▸ **WHAT THIS TASK INVOLVES**
Among the entries beneath this sentence, how many lines include the word "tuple"? Only the number is wanted.

>>>>>

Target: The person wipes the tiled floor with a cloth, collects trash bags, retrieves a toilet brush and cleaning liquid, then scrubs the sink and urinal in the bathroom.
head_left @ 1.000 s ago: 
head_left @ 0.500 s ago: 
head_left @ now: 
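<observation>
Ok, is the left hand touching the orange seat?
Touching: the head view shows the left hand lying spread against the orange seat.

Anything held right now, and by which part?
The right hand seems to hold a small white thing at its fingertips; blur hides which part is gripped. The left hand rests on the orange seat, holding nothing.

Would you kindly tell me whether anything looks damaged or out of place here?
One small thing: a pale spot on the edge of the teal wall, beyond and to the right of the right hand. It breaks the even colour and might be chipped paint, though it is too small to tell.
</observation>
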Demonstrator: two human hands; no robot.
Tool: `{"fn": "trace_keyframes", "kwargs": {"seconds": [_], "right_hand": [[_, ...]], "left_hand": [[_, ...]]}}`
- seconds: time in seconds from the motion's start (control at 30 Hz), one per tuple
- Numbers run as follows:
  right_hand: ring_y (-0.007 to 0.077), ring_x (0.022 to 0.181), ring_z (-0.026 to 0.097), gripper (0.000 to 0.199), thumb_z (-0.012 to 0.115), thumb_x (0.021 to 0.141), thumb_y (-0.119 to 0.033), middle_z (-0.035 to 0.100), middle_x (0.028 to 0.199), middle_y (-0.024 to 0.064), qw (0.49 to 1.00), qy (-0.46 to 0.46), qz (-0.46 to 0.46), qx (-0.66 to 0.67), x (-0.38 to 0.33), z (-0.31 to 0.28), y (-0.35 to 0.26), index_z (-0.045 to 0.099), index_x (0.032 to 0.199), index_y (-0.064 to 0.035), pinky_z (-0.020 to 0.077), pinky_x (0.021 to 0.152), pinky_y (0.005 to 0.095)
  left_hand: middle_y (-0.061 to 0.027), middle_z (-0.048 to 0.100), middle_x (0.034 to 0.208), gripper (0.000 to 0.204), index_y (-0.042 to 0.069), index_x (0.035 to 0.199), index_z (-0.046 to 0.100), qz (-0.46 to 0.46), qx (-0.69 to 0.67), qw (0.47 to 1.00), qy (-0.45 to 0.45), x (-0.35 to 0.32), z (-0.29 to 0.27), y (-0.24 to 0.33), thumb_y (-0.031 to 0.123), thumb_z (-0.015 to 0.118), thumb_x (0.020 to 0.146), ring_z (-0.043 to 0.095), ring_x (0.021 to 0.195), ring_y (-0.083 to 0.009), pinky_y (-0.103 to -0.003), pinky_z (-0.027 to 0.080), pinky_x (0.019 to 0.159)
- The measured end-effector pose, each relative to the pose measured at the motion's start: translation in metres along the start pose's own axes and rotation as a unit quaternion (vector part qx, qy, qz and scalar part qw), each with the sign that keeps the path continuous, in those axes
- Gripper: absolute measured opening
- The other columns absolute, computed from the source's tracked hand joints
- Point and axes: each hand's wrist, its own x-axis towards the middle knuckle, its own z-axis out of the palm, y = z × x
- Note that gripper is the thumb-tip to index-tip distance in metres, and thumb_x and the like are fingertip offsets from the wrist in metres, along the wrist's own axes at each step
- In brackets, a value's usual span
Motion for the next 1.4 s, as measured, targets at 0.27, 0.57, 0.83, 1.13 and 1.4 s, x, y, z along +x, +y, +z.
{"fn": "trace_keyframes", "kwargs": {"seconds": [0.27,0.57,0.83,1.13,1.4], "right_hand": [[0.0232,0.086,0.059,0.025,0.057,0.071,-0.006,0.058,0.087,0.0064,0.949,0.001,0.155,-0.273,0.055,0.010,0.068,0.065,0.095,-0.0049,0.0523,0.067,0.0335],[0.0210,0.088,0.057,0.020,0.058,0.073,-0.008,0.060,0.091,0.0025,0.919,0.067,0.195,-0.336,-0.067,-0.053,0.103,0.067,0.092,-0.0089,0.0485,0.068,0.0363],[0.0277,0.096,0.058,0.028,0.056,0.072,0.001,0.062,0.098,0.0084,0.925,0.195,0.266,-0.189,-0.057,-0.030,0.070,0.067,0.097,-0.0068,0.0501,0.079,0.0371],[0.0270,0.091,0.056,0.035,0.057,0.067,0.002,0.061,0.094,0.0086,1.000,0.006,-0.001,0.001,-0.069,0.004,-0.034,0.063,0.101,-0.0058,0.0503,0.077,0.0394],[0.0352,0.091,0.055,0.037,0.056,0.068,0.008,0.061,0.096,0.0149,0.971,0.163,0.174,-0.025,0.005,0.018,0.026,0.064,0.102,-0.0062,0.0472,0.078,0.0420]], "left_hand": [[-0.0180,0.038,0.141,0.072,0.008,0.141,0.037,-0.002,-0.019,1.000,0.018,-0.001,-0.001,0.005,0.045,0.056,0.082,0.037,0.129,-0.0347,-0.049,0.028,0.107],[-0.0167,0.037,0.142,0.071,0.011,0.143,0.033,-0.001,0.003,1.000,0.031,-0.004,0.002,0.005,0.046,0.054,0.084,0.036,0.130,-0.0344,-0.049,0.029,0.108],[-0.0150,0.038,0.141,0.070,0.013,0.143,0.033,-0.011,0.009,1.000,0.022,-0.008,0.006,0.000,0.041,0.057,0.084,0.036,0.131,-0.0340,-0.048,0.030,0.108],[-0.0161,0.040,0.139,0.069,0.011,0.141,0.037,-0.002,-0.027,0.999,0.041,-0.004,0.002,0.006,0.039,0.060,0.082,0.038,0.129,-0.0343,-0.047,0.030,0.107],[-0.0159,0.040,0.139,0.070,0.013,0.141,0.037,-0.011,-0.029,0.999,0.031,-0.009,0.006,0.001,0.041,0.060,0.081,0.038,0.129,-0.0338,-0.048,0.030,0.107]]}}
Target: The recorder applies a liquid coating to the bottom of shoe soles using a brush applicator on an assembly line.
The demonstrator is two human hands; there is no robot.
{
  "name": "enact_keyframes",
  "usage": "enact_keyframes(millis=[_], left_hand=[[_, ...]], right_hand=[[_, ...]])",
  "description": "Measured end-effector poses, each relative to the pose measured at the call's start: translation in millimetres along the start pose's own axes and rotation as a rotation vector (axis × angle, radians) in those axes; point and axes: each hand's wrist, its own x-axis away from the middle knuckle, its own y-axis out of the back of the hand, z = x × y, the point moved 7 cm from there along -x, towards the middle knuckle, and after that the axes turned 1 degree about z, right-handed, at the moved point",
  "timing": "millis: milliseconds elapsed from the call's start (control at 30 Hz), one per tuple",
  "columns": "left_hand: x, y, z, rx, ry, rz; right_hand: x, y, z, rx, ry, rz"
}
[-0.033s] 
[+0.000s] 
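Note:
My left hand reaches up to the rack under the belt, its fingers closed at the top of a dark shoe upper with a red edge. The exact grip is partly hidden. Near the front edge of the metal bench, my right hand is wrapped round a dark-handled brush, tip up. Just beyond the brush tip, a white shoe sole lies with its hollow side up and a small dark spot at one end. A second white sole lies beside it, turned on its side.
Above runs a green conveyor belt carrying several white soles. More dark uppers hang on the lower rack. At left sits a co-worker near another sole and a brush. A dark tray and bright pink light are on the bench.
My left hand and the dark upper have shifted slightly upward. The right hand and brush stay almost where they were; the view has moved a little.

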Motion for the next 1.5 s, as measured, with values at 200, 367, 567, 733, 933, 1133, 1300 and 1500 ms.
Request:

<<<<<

▸ **SOLVED PROBLEM**
2